EC Proposals for reform of AIFMD, UCITS Directive and the ELTIF regime: Welcome changes or regulatory creep?
Following its review of the scope and functioning of the Alternative Investment Funds Manager Directive1 (AIFMD), the European Commission (the Commission) has concluded that the AIFMD’s standards for ensuring high levels of investor protection are mostly effective, but that amendments are required which are intended to be targeted in scope. Towards the end of November 2021, the Commission published new legislative amendments to AIFMD, the UCITS Directive2 (UCITSD) and the ELTIF Regulation3 (ELTIF Regulation) (the Commission Proposals).
Several commentators stressed that the amendments proposed are evolutions rather than revolutions. However, we believe that some of them may have far-reaching effects. After briefly contextualizing the proposals, we will come back to the main changes proposed and highlight those with highest potential impact for the asset management industry.
Context: towards a single investment funds rulebook?
The Commission identified three key drivers giving rise to the need to review the AIFMD, namely:
- incomplete or inefficient regulation (eg fragmented rules on and availability of liquidity management tools, differing national requirements for loan originating funds and different regulatory treatment of custodians, as well as overlapping or missing supervisory reporting data);
- market developments (eg growth in AIFMs managing loan origination funds, liquidity mismatches and limited supply of depositary services in smaller markets);
- inconsistent application of rules in EU Member States, with particular regard to the delegation regime.
The Commission is of the view that these drivers have given rise to difficulties in monitoring and managing financial stability risks; inefficiencies in the internal market (especially, in managing investment funds); and inadequate protection of fund investors, undermining trust in the market, which it has sought to address through these new proposals.
The European asset management industry has grown significantly since 2008 (from EUR5.5 trillion in assets under management assets to over EUR15 trillion4 in assets under management).

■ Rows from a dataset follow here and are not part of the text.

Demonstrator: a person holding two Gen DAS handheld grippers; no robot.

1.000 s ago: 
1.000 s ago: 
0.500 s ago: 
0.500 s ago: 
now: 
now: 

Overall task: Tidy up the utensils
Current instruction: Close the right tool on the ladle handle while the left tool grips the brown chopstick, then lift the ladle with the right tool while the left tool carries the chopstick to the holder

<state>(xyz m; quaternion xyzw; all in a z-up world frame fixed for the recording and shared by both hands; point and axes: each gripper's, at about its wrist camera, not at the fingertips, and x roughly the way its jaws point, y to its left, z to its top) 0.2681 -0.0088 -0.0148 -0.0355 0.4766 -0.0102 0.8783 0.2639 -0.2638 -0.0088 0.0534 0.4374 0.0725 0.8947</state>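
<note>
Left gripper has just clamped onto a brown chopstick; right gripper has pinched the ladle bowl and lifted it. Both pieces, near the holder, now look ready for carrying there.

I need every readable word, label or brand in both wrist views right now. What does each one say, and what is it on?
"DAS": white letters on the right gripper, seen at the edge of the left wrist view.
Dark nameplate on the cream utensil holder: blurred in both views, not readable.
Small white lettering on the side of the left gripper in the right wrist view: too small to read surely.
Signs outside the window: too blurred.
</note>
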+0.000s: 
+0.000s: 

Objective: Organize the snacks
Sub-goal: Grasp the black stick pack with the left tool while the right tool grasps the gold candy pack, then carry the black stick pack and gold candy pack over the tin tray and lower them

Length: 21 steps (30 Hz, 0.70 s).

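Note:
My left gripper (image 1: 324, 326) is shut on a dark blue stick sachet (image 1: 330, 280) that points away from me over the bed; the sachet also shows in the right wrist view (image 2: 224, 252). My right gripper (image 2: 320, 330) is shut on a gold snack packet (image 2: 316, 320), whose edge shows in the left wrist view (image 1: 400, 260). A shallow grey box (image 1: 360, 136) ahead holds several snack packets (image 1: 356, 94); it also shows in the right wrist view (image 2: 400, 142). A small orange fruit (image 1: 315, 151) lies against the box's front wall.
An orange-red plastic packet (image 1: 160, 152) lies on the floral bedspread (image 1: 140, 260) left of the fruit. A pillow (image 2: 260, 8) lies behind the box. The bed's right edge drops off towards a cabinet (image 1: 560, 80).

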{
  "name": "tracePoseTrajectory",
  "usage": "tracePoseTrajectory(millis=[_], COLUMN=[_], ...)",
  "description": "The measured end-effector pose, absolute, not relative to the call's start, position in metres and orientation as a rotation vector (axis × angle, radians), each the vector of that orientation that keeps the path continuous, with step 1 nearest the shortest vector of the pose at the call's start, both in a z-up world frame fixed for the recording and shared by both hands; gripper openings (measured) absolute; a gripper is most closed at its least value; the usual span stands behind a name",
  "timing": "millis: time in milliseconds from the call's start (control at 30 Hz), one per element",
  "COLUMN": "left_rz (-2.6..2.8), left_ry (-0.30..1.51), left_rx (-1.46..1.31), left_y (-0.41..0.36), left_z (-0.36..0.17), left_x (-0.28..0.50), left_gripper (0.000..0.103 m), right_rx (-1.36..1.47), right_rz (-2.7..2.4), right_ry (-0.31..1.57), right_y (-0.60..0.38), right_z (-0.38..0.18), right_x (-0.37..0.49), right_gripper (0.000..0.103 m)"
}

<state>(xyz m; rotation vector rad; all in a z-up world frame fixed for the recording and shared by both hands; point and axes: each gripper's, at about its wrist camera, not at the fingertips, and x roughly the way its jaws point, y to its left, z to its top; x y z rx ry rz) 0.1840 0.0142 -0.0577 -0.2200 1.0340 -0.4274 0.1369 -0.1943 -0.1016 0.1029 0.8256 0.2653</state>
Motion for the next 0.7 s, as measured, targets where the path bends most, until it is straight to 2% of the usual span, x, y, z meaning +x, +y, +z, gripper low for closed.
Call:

Therefore, macro prudential oversight of EU investment funds, together with the wider systemic risk debate (given the interconnectedness of investment funds and asset management with the broader financial sector) feature prominently in the Commission Proposals, in line with the Financial Stability Board5 and Iosco agendas. It comes as no surprise that liquidity risk management is front and centre in the new reforms. The Commission Proposals seek to implement targeted amendments, but some are far-reaching and the overall scope is wide. Key amendments to both AIFMD and UCITSD, in relation to delegation, liquidity risk management, data reporting for market monitoring purposes and regulatory treatment of custodians are indicative of a move towards rule alignment and a single investment funds rulebook to “support fund market integration.”
While delegation rules were recognised as “robust,” the new requirements in relation to delegation are more extensive and onerous for AIFMs and will also be extended to the UCITS regime.
Significantly, and going far beyond initial discussions and feedback, the Commission Proposals seek to implement transaction reporting for financial instruments and transparency on costs and fees, akin to MiFID6 type requirements.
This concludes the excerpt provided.